Synchronous HTTP Interface

The synchronous HTTP interface is a Web API that allows easy conversion of short audio files to text.

Endpoint

This is the endpoint for requesting speech recognition. The endpoint differs depending on whether logging or no logging. For details, please see Logging.

POST https://acp-api.amivoice.com/v1/recognize　　　(logging)
POST https://acp-api.amivoice.com/v1/nolog/recognize (no logging)

Request

Request Parameter List

Parameter Name	Required	Description
u	●	Specify the APPKEY displayed on MyPage, or the One-time APPKEY.
d	●	Set various parameters related to the speech recognition request. Please see d parameter.
a	●	Set the binary data of the audio. This data must be in the final part of the HTTP multipart. For sendable audio data, please see Audio Format in the usage guide.
c		Format name when sending RAW data (PCM). For settable values, please see Audio Format.

note

Parameters other than audio data can be sent either as query parameters or multipart. Setting the d parameter as a query parameter may exceed the request line limit, so sending as multipart is recommended.
If the same parameter is specified in both query parameters and multipart, the value set in the query parameter takes precedence.

d parameter

In the d parameter, key-value format parameters are specified separated by half-width spaces. The format of the d parameter is as follows:

Example:

<key>=<value> <key>=<value> <key>=<value> ...
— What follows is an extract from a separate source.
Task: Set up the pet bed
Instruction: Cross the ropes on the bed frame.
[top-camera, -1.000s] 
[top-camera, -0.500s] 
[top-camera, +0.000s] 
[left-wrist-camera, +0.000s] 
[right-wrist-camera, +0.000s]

URL encode <value> if it contains spaces. In the following example, two parameters, grammarFileNames and profileWords, are specified. For profileWords, a word with notation "www" and pronunciation "とりぷるだぶる" is set.

grammarFileNames=-a-general profileWords=www%20%E3%81%A8%E3%82%8A%E3%81%B7%E3%82%8B%E3%81%A0%E3%81%B6%E3%82%8B

The following can be specified in the d parameter. The connection engine name (grammarFileNames) is required.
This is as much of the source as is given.